Perform the following steps to reboot three Database Servers configured for high availability and disaster recovery. In this configuration, two Database Servers are configured as a High Availability cluster and one Database Server is configured for Disaster Recovery.

  1. Either go to the console of the secondary Database Server in the HA cluster or use SSH to access the secondary Database Server in the HA cluster,
  2. Log in as em7admin with the appropriate password.
  3. Check the status of both Database Servers in the HA cluster. To do this, enter the following at the shell prompt:

    cat /proc/drbd

    Your output will look like this:

  4. 10: cs:Connected ro:Secondary/Primary ds:UpToDate/UpToDate C r----

    ns:17567744 al:0 bm:1072 lo:0 pe:0 ua:0 ap:0 ep:1 wo:b oos:12521012

    If your output includes "ro:Secondary/Primary", but does not include "UpToDate/UpToDate", data is being synchronized between the two appliances. You must wait until data synchronization has finished before rebooting.

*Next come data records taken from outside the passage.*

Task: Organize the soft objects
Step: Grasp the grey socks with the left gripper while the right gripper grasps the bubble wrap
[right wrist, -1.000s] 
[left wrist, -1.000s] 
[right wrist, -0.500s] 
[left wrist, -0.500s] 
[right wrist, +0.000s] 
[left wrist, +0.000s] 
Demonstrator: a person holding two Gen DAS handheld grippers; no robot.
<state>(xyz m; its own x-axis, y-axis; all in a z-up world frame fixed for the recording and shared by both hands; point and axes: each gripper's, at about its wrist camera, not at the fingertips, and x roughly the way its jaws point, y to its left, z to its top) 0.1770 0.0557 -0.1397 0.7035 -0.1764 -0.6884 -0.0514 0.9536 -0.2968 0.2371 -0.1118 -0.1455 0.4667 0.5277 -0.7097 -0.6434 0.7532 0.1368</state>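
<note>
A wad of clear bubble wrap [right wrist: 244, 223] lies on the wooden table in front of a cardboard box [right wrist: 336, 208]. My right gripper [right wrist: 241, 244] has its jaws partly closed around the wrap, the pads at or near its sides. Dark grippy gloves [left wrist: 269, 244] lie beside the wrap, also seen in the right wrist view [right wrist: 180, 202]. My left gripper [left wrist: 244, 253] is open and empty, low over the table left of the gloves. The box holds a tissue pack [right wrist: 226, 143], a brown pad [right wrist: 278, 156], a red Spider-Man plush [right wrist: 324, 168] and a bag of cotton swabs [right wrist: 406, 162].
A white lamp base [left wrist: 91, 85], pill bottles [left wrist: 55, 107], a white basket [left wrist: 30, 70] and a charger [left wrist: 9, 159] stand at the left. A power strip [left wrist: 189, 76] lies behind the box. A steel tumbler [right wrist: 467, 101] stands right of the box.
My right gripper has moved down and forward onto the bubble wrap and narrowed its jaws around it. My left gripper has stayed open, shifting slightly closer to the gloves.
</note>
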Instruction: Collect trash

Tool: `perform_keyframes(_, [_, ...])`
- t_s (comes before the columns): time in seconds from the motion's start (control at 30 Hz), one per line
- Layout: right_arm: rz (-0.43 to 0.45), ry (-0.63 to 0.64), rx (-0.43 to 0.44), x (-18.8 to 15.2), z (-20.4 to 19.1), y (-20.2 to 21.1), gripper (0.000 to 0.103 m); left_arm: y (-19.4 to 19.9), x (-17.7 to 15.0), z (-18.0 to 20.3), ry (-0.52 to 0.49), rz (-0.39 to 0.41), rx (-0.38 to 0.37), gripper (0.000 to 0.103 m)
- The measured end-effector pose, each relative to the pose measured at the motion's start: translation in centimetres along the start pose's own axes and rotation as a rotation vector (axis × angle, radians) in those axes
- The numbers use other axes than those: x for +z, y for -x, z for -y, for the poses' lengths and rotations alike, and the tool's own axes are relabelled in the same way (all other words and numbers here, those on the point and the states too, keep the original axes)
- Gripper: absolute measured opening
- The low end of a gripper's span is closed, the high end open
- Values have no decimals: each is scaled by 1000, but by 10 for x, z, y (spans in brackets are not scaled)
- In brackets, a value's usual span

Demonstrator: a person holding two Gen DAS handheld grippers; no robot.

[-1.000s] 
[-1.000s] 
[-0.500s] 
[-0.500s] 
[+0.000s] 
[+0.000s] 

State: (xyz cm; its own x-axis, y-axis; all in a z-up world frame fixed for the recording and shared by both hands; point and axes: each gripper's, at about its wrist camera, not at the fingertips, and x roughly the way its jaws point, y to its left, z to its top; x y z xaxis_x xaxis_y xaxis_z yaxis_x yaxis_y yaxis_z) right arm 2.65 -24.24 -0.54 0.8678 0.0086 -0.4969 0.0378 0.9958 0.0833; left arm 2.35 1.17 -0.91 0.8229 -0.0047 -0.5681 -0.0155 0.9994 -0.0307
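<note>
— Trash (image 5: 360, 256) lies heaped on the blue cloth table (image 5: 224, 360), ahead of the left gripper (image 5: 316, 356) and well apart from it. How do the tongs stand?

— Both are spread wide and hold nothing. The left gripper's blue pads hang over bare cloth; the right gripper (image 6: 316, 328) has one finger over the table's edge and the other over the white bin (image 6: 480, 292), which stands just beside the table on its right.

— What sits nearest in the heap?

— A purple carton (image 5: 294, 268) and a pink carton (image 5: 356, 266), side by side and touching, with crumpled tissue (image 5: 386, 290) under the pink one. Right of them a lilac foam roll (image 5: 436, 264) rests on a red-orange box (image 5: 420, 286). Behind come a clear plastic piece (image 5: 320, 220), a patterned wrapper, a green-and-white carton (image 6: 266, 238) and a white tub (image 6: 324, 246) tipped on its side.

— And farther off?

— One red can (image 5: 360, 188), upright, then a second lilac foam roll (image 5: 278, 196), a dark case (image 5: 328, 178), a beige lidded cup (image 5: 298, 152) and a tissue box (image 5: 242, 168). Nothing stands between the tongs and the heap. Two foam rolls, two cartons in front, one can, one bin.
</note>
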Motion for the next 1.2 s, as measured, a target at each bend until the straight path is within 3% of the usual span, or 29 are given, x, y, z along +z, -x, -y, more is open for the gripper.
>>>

  5. Stop the cluster service with the following command on the secondary Database Server in the HA cluster:

    sudo systemctl stop pacemaker
  6. Enter the password for the em7admin user when prompted.
  7. Either go to the console of the primary Database Server in the HA cluster or use SSH to access the primary Database Server in the HA cluster.
  8. Log in as em7admin with the appropriate password.
  9. Pause the system and stop the cluster service on the primary Database Server in the HA cluster :

    sudo touch /tmp/.proc_mgr_pause
    sudo systemctl stop pacemaker
    sudo systemctl stop mariadb
  10. Enter the password for the em7admin user when prompted
  11. Reboot the primary Database Server in the HA cluster:

    sudo reboot
  12. After the primary Database Server in the HA cluster has rebooted, either go to the console of the primary Database Server in the HA cluster or use SSH to access the primary Database Server in the HA cluster.
  13. Execute the following command on the primary Database Server in the HA cluster:

    sudo rm /tmp/.proc_mgr_pause
  14. Enter the password for the em7admin user and confirm the command when prompted.
  15. Either go to the console of the secondary Database Server in the HA cluster or use SSH to access the secondary Database Server in the HA cluster.
  16. Log in as em7admin with the appropriate password.
  17. Reboot the secondary Database Server in the HA cluster:

    sudo reboot
  18. Enter the password for the em7admin user when prompted.
  19. Either go to the console of the Database Server for Disaster Recovery or use SSH to access the Database Server for Disaster Recovery.
  20. Log in as em7admin with the appropriate password.
  21. Reboot the Database Server for Disaster Recovery:

    sudo reboot
  22. Enter the password for the em7admin user when prompted.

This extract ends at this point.